▸ Description of the task: Your task is to write out exactly the lines of the listing below, from the first down to the line that holds "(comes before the".

▸ Raw data:
%%

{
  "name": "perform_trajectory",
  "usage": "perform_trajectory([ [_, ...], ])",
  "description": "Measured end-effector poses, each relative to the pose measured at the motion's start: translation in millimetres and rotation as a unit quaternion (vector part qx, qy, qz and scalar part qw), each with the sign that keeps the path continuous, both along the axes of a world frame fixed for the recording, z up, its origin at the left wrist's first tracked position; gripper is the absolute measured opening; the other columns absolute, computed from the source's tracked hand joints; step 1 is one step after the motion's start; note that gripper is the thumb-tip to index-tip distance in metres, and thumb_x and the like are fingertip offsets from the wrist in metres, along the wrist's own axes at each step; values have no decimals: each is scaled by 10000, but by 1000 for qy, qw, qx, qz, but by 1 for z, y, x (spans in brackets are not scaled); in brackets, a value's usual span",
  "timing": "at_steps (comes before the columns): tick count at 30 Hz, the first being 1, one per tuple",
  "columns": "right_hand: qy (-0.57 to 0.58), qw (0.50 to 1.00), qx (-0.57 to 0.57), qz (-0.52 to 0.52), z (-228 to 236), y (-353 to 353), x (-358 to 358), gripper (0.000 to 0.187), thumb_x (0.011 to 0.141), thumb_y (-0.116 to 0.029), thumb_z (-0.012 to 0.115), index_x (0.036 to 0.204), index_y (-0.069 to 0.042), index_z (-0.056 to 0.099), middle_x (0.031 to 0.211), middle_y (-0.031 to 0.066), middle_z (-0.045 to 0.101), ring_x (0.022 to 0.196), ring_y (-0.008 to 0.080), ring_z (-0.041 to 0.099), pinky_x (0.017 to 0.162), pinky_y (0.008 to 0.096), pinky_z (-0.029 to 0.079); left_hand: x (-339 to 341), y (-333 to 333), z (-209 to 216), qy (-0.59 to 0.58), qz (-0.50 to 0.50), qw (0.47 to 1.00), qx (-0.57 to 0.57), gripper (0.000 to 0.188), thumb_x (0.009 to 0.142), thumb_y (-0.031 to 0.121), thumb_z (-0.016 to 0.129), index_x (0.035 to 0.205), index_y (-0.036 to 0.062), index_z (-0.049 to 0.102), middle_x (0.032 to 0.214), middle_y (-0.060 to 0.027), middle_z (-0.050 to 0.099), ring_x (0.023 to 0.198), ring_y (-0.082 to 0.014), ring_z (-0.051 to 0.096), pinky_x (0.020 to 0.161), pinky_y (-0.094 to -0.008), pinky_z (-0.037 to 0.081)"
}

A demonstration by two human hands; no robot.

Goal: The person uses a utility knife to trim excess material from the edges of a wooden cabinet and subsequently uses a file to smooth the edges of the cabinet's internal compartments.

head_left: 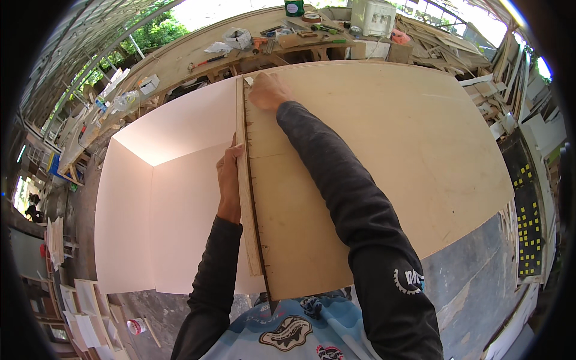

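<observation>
A large pale plywood panel (384, 156) lies in front of me, beside an open box shape with white inner walls (192, 210). Along the line between them runs a narrow wooden strip (251, 228), with a thin dark band (260, 240) at its right side. The band's pointed lower end hangs past the panel near my shirt. My left hand (228, 174) is closed round the strip from the white side, thumb on top. At the strip's far end, my right hand (269, 92) is closed in a fist over the panel. A small white piece (249, 80) shows by its fingers; what they hold is mostly hidden.
A long workbench (180, 69) behind carries an orange tool (259, 44), a tape roll (311, 17) and a white jug (372, 18). Wood offcuts (444, 48) are heaped at the far right. White shelf-like frames (87, 312) and a round tub (136, 326) stand at the lower left.
</observation>
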State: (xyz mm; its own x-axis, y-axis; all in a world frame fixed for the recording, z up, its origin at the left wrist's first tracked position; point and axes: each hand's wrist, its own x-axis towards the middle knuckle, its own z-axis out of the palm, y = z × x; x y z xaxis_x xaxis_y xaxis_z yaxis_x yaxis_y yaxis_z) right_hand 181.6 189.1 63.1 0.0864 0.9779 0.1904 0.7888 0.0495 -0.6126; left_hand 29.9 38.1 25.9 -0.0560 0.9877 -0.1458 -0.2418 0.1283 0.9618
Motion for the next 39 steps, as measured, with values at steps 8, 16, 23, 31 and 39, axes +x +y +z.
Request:
perform_trajectory([
  [8,-16,999,25,18,3,-6,-2,264,797,-137,619,975,22,733,1039,307,694,990,466,677,853,495,547,2,2,-7,-74,-30,997,-9,591,978,331,514,1461,-9,493,1240,-108,614,1042,-129,601,897,-253,491],
  [16,-41,997,39,44,6,-13,-4,244,773,-126,633,920,37,739,988,312,700,938,468,692,835,487,562,-5,16,-24,-78,-40,996,-2,581,999,338,480,1469,-3,492,1220,-98,628,1002,-122,612,860,-247,503],
  [23,-45,998,37,38,2,-20,0,266,779,-168,662,957,9,751,1003,297,705,936,459,696,844,476,564,1,16,-25,-88,-34,995,16,603,979,320,514,1458,-45,489,1231,-111,630,996,-115,605,848,-232,495],
  [31,-61,996,6,59,10,-49,-1,270,781,-176,667,965,10,736,996,276,711,928,449,700,826,471,565,0,18,-25,-67,-28,997,16,511,986,327,523,1338,-38,590,1008,-55,655,808,-101,604,708,-240,499],
  [39,-73,995,-11,74,16,-84,-6,261,792,-161,645,969,8,737,1000,268,712,931,427,706,844,463,562,0,24,-29,-111,-30,993,15,456,989,310,517,1282,-22,624,918,-25,634,747,-98,595,661,-245,493],
])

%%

▸ Problem solution:
{
  "name": "perform_trajectory",
  "usage": "perform_trajectory([ [_, ...], ])",
  "description": "Measured end-effector poses, each relative to the pose measured at the motion's start: translation in millimetres and rotation as a unit quaternion (vector part qx, qy, qz and scalar part qw), each with the sign that keeps the path continuous, both along the axes of a world frame fixed for the recording, z up, its origin at the left wrist's first tracked position; gripper is the absolute measured opening; the other columns absolute, computed from the source's tracked hand joints; step 1 is one step after the motion's start; note that gripper is the thumb-tip to index-tip distance in metres, and thumb_x and the like are fingertip offsets from the wrist in metres, along the wrist's own axes at each step; values have no decimals: each is scaled by 10000, but by 1000 for qy, qw, qx, qz, but by 1 for z, y, x (spans in brackets are not scaled); in brackets, a value's usual span",
  "timing": "at_steps (comes before the columns): tick count at 30 Hz, the first being 1, one per tuple",

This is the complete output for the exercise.